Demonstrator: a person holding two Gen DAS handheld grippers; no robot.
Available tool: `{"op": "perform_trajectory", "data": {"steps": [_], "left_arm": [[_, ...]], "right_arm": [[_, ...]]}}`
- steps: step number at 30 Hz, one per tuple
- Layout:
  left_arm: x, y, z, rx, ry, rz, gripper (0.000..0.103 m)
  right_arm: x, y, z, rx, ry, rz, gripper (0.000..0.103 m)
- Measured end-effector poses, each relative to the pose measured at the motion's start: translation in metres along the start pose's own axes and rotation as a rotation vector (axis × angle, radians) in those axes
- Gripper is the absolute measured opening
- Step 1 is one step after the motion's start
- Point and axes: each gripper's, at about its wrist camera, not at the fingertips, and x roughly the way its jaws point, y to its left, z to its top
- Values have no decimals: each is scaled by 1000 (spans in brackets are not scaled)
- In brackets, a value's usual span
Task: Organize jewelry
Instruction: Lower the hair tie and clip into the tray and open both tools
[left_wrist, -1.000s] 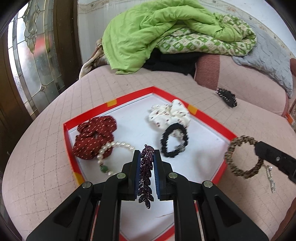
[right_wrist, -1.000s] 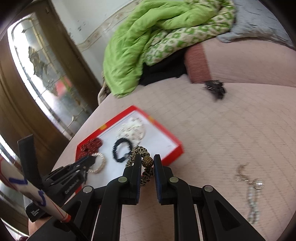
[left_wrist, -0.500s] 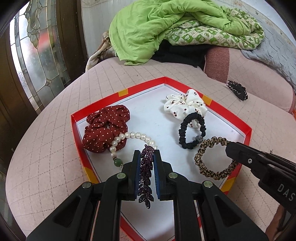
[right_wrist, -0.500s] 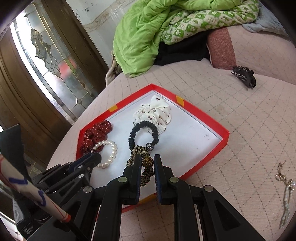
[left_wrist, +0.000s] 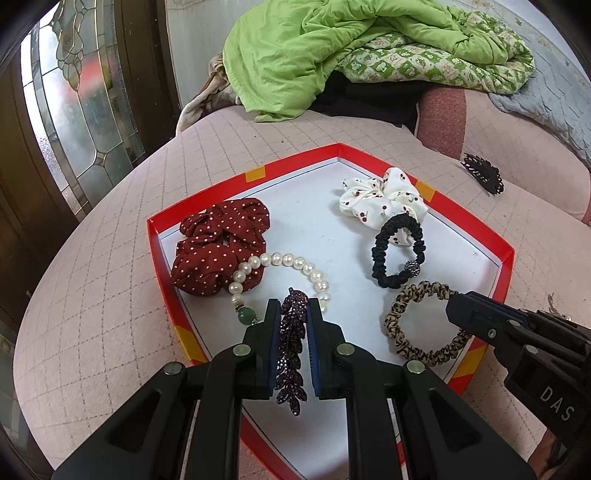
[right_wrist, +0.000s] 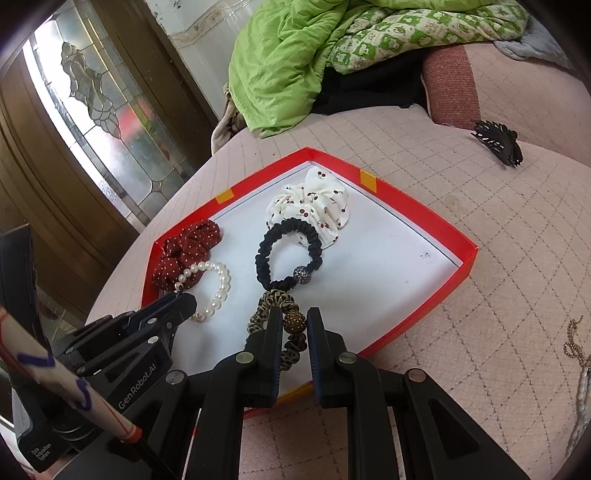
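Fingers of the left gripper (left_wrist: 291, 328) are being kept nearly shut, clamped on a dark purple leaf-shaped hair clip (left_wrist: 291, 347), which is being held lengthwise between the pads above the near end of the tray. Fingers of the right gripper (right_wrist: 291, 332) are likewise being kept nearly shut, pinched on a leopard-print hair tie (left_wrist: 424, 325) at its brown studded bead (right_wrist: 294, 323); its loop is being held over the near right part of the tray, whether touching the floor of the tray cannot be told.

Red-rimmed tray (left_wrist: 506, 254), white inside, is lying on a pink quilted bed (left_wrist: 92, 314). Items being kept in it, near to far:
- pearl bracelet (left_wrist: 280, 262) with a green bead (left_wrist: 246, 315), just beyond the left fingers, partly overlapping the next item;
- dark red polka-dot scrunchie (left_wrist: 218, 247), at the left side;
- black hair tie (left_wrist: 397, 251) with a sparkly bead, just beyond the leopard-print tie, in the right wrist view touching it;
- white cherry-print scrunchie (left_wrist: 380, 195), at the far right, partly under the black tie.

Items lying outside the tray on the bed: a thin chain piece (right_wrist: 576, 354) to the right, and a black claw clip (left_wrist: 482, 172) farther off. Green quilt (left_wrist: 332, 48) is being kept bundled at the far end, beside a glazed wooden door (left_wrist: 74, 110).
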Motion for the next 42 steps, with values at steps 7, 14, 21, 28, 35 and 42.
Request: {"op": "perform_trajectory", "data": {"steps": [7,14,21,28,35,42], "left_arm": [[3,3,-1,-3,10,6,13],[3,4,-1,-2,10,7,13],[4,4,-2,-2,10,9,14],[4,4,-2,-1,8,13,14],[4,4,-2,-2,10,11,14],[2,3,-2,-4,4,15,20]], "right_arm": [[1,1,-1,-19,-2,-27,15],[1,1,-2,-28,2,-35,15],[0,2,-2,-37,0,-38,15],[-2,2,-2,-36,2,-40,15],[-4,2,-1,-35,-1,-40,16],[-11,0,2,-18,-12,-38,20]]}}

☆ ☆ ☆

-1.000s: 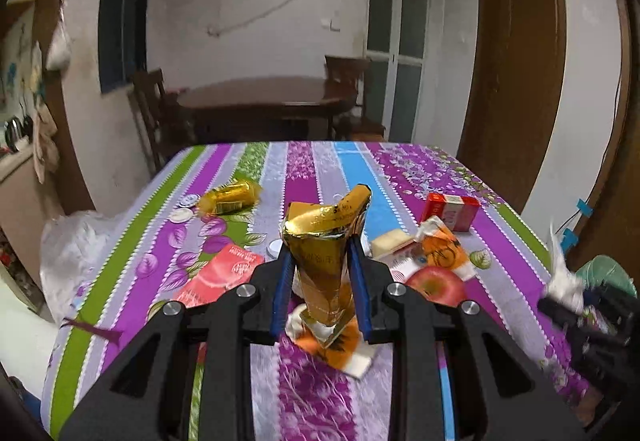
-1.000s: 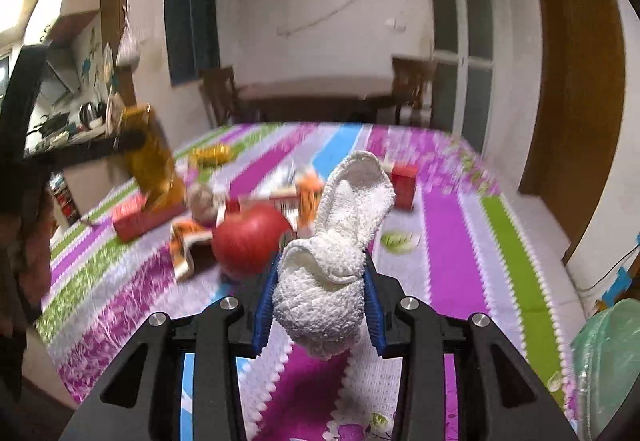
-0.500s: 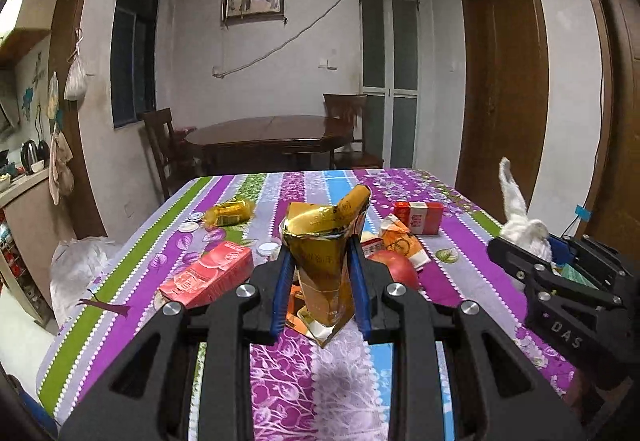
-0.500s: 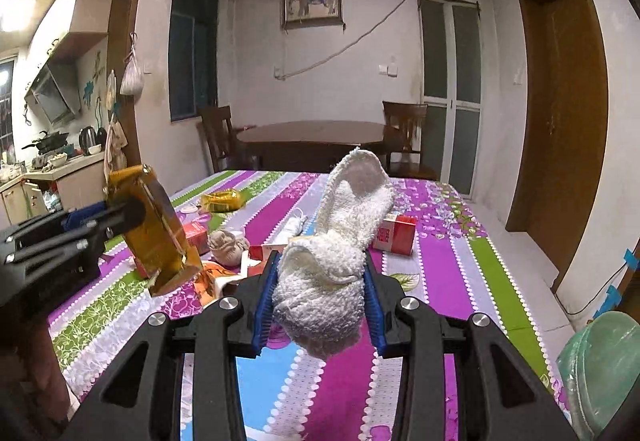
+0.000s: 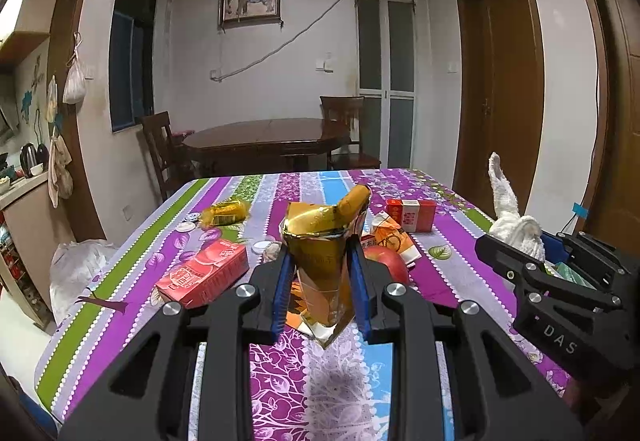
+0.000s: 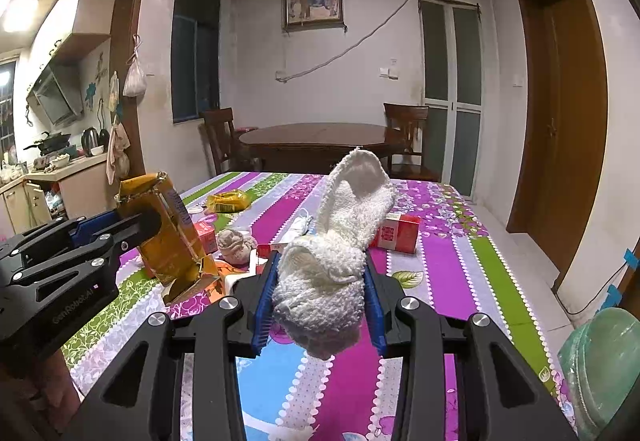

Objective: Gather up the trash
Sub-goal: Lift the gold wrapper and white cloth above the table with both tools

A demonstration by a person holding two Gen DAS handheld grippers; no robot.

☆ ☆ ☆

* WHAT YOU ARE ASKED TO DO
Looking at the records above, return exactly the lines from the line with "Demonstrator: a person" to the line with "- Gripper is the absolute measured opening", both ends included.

* EXERCISE SOLUTION
Demonstrator: a person holding two Gen DAS handheld grippers; no robot.
Available tool: `{"op": "perform_trajectory", "data": {"steps": [_], "left_arm": [[_, ...]], "right_arm": [[_, ...]]}}`
- steps: step number at 30 Hz, one per tuple
- Layout:
  left_arm: x, y, z, rx, ry, rz, gripper (0.000..0.103 m)
  right_arm: x, y, z, rx, ry, rz, gripper (0.000..0.103 m)
- Measured end-effector poses, each relative to the pose measured at the motion's start: translation in metres along the start pose's own axes and rotation as a rotation vector (axis × angle, radians) in those axes
- Gripper is the absolute measured opening

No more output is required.